A couple of weeks ago, someone asked me what I was passionate about. Without hesitation, I said “Baseball.” Then, after taking a quick breath, I said “And Junior Giants . . .” I was about ready to blurt out a few other things I’m passionate about when he stopped me.
“What is it about baseball that you like?”
I described how the games are always interesting and you never know when you’ll see something new. I love watching the gracefulness of the players on the field. When I go to games it’s like being at my second home, and I get to spend time with friends I’ve made at the ballpark. There are friends where I sit, on the patio before games, at pre-season lunches. I was preparing to elaborate when he stopped me again.
“It’s more about the people than the game, isn’t it?”
Hmmm – I guess I hadn’t thought about it that way, but he was right. Just look at this blog. It’s not a baseball-statistics-analysis kind of blog. Rather, it’s about the heart of the game, the people.
My love of baseball has always been about the people. Growing up before girls had formalized chances to play, we’d gather for a modified game in the street or the local park. In 7th and 8th grades, it was recess or lunch. It was always fun just hanging out together, but also gave us a chance to run and hit and catch, and to show that we could keep up with the boys at ‘their’ game.
In 4th grade, on Mondays after school, I’d join the neighborhood girls to ride our bikes a few blocks away to wait for the Cub Scout meeting to end. We’d bring what little equipment we could wrestle away from our collective brothers since none of us had our own – a bat, 2 or 3 gloves, and a ball.
The boys would come out and play ball with us until they had to go home. Without the formal training that they had, we could keep up with them pretty well and had some rousing games in the street. That was before our dating days, and it was a very different time. When I started dating, my mother warned me not to beat a boy if I was trying to impress him . . .

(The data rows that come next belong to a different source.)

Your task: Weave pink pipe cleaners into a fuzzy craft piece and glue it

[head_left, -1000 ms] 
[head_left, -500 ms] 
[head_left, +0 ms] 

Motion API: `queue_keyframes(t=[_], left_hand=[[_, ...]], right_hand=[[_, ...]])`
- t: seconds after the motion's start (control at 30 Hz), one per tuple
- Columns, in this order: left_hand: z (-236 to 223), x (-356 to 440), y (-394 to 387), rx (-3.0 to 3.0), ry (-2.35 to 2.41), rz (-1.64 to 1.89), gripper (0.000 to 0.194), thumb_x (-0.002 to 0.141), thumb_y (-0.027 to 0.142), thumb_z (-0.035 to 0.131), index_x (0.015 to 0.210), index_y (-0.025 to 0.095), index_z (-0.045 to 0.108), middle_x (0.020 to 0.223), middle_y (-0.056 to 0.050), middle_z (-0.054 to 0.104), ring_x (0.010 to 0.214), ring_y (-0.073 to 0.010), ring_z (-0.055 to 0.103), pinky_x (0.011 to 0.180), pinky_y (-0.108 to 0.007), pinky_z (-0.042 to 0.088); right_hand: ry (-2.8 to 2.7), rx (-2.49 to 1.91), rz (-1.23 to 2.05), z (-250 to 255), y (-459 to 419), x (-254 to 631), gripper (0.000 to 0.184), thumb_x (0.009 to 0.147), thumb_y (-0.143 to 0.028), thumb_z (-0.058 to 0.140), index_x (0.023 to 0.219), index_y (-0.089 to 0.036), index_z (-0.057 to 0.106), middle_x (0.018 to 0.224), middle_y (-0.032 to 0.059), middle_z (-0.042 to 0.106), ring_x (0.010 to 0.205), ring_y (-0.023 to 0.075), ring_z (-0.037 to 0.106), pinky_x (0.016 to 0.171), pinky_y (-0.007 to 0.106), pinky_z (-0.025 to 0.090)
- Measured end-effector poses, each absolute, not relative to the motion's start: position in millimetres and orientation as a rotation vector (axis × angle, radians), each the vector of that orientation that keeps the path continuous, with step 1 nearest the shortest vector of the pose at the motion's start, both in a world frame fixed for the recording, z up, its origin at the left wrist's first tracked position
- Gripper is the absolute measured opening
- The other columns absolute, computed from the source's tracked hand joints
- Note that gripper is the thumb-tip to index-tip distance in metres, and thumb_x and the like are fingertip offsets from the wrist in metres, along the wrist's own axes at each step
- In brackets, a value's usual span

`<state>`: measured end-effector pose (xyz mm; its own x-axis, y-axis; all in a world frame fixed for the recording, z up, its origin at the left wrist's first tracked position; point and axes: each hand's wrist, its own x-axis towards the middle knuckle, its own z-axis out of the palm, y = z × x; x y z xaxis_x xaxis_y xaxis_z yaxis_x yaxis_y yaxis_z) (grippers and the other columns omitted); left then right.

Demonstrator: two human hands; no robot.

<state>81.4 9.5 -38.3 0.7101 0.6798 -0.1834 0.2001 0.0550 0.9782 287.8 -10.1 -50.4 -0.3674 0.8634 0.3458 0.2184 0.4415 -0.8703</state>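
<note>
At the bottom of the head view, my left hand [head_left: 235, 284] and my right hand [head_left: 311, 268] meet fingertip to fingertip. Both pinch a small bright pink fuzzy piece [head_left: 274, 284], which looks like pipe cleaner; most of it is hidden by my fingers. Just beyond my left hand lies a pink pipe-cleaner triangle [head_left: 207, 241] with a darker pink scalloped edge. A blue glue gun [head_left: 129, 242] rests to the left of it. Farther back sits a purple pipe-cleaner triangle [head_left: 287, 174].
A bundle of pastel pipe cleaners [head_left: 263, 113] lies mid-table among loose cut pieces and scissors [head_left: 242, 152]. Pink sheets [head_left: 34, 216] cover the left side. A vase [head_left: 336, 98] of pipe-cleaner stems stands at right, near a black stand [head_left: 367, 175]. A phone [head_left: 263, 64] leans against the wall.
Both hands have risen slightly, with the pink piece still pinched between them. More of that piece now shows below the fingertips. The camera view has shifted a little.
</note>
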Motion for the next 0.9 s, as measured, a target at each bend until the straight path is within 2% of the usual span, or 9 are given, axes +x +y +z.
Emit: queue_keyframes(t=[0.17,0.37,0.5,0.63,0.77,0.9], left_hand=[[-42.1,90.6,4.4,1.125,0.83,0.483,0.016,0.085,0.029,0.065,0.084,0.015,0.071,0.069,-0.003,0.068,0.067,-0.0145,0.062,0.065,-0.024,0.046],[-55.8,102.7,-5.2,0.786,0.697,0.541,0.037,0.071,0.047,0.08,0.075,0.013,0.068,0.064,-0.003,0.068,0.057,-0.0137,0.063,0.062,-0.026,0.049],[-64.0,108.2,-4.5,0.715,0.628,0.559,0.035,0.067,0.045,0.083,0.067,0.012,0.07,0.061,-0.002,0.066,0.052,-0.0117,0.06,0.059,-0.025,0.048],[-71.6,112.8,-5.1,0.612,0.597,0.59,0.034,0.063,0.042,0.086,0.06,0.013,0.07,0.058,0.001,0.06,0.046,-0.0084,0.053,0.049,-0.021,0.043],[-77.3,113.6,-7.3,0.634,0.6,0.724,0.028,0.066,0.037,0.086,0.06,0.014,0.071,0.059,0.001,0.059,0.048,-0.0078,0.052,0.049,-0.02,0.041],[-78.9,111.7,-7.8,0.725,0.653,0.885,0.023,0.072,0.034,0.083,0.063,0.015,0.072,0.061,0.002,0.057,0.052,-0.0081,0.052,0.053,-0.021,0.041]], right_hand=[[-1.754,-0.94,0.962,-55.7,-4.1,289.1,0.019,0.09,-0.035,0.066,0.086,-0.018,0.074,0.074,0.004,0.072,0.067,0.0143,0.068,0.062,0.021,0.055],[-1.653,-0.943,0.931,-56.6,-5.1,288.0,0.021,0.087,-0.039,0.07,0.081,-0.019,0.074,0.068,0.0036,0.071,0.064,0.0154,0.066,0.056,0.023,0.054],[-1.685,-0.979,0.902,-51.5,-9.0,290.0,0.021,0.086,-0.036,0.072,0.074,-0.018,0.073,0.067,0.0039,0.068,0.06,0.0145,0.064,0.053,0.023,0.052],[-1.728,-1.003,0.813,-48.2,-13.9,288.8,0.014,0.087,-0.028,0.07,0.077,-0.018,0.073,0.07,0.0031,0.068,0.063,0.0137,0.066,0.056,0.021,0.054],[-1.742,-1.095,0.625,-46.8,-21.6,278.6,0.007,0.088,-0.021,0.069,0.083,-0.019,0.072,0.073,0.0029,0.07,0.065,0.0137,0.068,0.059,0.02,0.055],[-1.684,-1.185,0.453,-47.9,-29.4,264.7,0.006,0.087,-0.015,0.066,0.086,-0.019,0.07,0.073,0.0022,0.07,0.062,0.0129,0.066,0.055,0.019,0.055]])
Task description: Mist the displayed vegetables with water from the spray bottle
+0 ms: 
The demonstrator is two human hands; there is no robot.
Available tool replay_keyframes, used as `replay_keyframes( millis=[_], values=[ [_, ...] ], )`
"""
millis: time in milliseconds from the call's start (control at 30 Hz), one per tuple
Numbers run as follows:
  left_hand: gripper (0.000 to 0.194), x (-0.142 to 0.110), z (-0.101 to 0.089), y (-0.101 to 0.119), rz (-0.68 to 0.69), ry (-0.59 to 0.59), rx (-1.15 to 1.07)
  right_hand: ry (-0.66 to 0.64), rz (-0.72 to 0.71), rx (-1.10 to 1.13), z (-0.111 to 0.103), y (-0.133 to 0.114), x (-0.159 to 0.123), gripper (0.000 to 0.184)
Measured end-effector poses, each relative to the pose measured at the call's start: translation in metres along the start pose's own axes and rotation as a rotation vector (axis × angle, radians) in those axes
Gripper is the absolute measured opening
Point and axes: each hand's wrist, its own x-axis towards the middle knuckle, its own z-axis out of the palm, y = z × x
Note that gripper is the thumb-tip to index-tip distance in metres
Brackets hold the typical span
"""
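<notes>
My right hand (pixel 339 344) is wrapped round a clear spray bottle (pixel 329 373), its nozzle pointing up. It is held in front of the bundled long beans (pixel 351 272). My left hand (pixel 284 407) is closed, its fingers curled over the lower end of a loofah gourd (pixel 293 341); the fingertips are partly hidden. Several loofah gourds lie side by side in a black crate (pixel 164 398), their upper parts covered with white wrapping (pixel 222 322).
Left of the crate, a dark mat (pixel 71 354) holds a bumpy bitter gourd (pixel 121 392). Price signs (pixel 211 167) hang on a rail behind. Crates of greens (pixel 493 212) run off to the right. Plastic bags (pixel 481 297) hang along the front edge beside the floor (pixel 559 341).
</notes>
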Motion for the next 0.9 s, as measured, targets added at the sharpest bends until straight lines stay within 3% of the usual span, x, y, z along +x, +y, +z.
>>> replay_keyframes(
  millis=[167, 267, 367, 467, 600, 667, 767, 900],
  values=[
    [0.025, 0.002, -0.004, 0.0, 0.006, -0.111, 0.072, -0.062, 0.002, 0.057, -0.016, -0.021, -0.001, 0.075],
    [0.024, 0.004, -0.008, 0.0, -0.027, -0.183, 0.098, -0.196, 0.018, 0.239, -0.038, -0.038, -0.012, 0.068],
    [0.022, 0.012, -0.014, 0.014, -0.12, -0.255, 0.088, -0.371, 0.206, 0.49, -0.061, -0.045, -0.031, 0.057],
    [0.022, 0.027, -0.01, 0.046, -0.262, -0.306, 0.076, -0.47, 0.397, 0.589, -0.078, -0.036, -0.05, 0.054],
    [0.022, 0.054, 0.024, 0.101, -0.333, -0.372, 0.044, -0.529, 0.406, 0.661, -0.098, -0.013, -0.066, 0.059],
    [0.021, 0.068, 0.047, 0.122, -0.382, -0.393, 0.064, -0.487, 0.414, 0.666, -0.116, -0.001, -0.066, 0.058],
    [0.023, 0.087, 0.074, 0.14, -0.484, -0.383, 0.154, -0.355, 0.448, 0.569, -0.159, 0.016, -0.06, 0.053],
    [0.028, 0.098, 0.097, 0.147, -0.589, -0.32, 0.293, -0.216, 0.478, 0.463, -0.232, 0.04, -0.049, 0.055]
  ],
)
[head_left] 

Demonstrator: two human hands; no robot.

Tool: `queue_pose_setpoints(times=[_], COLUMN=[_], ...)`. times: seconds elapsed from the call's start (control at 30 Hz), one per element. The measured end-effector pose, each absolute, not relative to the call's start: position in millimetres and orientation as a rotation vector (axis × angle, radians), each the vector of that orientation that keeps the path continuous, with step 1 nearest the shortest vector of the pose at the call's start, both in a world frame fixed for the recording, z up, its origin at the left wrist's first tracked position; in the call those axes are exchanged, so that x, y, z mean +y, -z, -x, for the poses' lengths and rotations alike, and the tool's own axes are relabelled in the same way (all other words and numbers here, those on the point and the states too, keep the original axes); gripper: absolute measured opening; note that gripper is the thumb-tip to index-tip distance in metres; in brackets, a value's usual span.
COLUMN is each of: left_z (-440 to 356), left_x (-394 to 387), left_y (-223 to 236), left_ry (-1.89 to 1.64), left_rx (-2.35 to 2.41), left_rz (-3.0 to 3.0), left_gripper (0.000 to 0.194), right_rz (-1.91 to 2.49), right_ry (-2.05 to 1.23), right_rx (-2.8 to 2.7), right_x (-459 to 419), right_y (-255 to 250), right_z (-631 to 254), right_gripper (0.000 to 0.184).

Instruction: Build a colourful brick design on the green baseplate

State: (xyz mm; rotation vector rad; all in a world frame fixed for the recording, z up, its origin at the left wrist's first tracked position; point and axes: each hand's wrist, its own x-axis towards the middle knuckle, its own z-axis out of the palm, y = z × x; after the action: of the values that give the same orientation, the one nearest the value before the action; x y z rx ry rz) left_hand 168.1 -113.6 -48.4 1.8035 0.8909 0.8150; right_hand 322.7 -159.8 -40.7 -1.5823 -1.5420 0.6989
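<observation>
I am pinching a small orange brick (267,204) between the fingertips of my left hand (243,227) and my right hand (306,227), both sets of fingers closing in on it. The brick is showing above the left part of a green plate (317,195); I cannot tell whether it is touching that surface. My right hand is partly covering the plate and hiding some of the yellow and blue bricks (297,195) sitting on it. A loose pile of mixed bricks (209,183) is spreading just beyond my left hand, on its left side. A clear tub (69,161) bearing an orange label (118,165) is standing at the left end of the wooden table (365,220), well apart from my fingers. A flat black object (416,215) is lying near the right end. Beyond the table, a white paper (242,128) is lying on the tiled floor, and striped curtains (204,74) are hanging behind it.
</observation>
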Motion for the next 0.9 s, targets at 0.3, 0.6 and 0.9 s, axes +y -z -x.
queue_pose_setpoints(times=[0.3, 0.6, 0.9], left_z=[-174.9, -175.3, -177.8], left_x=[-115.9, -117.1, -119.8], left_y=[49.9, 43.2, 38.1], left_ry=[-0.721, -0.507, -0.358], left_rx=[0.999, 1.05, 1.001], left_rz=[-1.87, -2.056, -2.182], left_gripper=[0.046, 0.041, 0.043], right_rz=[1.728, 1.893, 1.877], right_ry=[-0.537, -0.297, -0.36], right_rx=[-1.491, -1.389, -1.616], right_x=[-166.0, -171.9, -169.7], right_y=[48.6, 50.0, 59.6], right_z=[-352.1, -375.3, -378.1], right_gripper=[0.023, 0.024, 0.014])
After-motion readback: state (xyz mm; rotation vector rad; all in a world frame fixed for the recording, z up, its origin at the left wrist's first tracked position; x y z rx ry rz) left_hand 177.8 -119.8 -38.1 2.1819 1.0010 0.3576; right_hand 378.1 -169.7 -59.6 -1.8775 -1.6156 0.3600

Yikes! When I mentioned that advice many years later to an Australian friend, he told me, “Don’t you EVER let me win. If you can beat me, go for it! I’ll be really mad if you don’t do your best.” I’ve always appreciated those comments, and now I have no qualms about showing my baseball knowledge to any guy I meet.
So my passion for baseball is all about the people. I go to games as much for them as I do for what happens on the field. The fans I sit near at most games are an interesting group. Joan, to my right, knows much more than I do about strategy, players’ strengths and weaknesses, and what other teams are doing. She also likes martinis, and was originally led astray in that direction by the 2 innocent-looking ladies who sit in front of her.
Lincoln, to my left, wears his heart on his sleeve and dies a slow death when the team isn’t doing well. His passion can be a little intimidating. He also celebrates intensely and has surprised a few of my friends with boisterous, joyous hugs. His wife Jane sits to his left, although recently she’s changed the mojo by occasionally sitting next to me, or between me and Joan. Jane does an excellent job of walking Lincoln back when he gets too emotional, so she’s saved him from hyperventilation attacks. She’s also wickedly funny and isn’t afraid to lace her comments with markedly unladylike words. She keeps us in stitches.
I’m the one in the middle of our group who knows about the personal lives of the players, gets autographs, knows the history of the team, and understands that dressing for a summer Giants game is just like dressing for Antarctica. After a trip there, I finally ‘got it’ and am now rarely cold at games.
Don’t get me wrong – I do love what happens on the diamond, especially a well-turned double play that shows the gracefulness of the shortstop and second baseman. I’ve always been partial to infielders. When I saw Baseballet for the first time, I fell in love even more with the people on the field who make the game happen. This combination of ballet and baseball perfectly describes the grace of the game.
Baseball is my passion, and now I understand that it’s more than what happens on the field. Much more.